Она вытянула из кармана халата фотокарточку и протянула мне.
— Узнаешь?
— Откуда она у тебя? — удивилась я.
В первый момент мне показалось, что я снова вижу портрет рыжей жилички Бабы Яги. Волосы у девушки на снимке были оранжевые, стрижка та же самая, в ушах — незабываемые изумрудные бабочки… Однако, присмотревшись, я уловила отчетливое сходство и ахнула:
— Галка! Это кто — ты?!
Соседка глубоко кивнула и затянулась сигаретой так, что щеки провалились ямами:
— Я! Мне здесь двадцать, и я только-только познакомилась с Валеркой.
— Но ты же не рыжая! Ты шатенка!
— Я крашеная! — рявкнула Галка. — Мне сорок два, седины полно, да и не нравилось мне никогда быть красной, как морковка. Это Валерка от рыжих-бесстыжих всегда был без ума, я-то думала, это у него прошло, ан — нет. Надо же, нашел себе вторую любовь, точную копию первой!
— Почему сразу — любовь, может, у него к ней платонические чувства? — сказала я глупость, в которую сама не верила. — Такая ностальгия по молодости?
— Ностальгия — это я понимаю, — Галка набулькала себе текилы и выпила ее залпом. — Ностальгия — это нормально. А только в платоническую любовь я, Танька, не верю! Ты сюда смотри!
Она постучала ногтем по фотографии.
— Сережки видишь?
— Такие же, как у той девушки!
— Не такие же! — Галка помотала головой. — Те самые! Мои собственные! Ты знаешь, у меня разных бирюлек больше, чем в ювелирном магазине, и эти серьги я давно не надевала — прическа у меня теперь неподходящая. Так что валялись сережки в шкатулке с украшениями, валялись… А сейчас я посмотрела — нет их там! Выходит, Валерка, сволочь, подарил мои серьги своей новой пассии!
Похоже это на платонические взаимоотношения?
— Не похоже, — вынужденно признала я и от огорчения тоже хлебнула текилы.

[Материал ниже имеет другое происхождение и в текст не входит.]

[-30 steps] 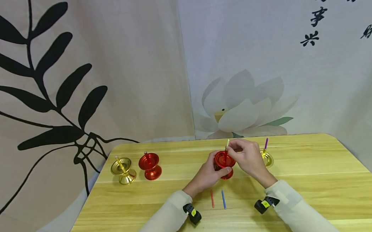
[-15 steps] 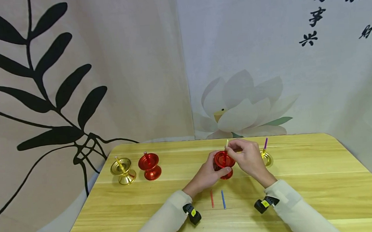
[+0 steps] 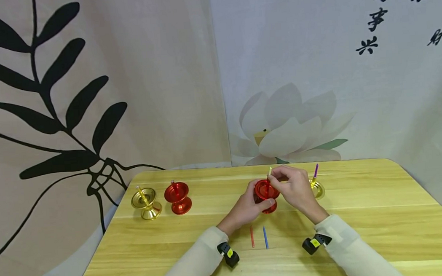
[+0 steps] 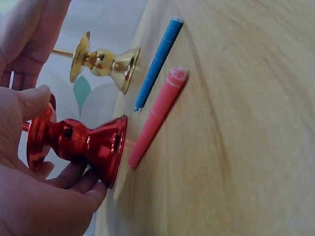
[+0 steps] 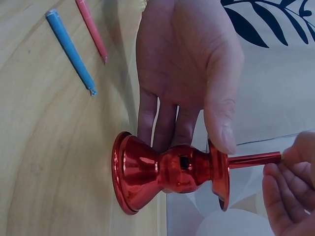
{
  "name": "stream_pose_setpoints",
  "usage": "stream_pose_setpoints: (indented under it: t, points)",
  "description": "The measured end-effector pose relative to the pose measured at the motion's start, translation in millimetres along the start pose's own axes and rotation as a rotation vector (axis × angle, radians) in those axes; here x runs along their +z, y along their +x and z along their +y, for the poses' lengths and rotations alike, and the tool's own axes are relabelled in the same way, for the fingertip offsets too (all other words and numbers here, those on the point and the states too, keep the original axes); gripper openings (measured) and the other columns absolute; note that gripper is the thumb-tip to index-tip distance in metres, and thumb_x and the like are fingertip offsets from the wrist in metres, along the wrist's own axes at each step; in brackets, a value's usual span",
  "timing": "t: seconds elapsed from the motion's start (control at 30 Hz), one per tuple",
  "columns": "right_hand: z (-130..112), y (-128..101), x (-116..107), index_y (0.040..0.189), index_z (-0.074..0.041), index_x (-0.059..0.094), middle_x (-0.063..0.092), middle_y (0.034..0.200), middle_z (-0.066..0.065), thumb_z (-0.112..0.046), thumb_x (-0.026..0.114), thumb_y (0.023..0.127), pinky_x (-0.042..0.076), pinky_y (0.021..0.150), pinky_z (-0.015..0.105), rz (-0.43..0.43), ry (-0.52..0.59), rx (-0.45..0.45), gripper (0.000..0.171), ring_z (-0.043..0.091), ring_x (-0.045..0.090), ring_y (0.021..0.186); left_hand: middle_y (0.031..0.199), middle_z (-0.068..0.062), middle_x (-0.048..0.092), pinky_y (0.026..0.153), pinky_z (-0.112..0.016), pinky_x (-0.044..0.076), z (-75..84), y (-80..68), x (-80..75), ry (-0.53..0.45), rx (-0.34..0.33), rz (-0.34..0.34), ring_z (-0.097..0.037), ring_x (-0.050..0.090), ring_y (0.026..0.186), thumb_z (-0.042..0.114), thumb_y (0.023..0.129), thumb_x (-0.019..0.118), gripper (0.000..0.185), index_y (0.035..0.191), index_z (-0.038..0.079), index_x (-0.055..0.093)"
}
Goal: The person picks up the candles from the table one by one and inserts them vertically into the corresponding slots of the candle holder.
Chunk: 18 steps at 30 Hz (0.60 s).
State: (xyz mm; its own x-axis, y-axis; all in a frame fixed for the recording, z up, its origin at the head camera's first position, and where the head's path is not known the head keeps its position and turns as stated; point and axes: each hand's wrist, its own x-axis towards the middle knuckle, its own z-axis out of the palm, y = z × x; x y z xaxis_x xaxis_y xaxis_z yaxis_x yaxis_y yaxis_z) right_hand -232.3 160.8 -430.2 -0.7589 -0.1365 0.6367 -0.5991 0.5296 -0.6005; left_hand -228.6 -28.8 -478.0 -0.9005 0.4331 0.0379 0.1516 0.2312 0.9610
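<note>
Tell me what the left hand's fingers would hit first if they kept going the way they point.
The left hand already cups the red candle holder, so that comes first; past it, probably the right hand, though depth is unclear.

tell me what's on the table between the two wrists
Two loose candles lie there side by side, apart: a red candle and a blue candle, just in front of the red holder. The head view shows it best.

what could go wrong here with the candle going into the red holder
The right hand pinches the thin candle near its top, so a sideways push might bend or snap it. The left hand only cradles the red holder, which might tip. The loose blue candle and red candle lie by the wrists and might get knocked away.
</note>
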Motion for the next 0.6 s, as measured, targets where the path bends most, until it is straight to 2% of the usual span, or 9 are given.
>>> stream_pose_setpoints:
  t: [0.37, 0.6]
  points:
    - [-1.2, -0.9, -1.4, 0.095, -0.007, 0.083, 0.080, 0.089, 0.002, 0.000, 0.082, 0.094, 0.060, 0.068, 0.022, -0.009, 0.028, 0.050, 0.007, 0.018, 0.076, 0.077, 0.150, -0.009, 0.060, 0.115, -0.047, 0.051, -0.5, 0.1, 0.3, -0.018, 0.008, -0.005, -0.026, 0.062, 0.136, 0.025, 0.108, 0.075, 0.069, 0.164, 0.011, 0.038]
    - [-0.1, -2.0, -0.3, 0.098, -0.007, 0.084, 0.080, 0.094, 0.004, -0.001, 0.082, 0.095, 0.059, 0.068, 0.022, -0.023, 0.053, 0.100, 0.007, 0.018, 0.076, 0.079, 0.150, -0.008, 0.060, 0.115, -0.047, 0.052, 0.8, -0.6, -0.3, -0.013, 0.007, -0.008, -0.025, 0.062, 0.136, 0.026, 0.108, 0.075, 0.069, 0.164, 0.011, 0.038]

Галка отодвинула в сторону чашку и аккуратно приложилась лбом о стол:
— Я дура! Не надо мне было слушаться Маринку!
— Какую еще Маринку?
— Парикмахершу мою! — Галка подняла голову. — Несколько месяцев назад Валерка вдруг заговорил о том, какая красивая у меня была прическа в молодости. И с таким, знаешь, восторгом говорил… Я и подумала: сделаю любимому мужу приятное. Пошла в парикмахерскую, показала мастерице свою фотографию допотопных студенческих лет и попросила перекрасить меня и подстричь по образцу. А она, парикмахерша моя, уперлась и ни в какую! Вам, говорит, Галина Дмитриевна, давно не двадцать, и цвет лица у вас уже не тот, чтобы оранжевые лохмы носить, да и волосы резать жалко, потом заново отпустить проблематично будет. Я и сдалась, осталась при своих полудлинных каштановых. А Валерка, видать, не зря те рыжие лохмы с трепетом вспоминал. Не иначе, он уже тогда закрутил с этой своей рыжей-бесстыжей!
— Ну, может, и закрутил, — сдалась я. — Так ведь это наверняка ненадолго! Валерке за сорок, девчонке вдвое меньше, что у них может быть общего?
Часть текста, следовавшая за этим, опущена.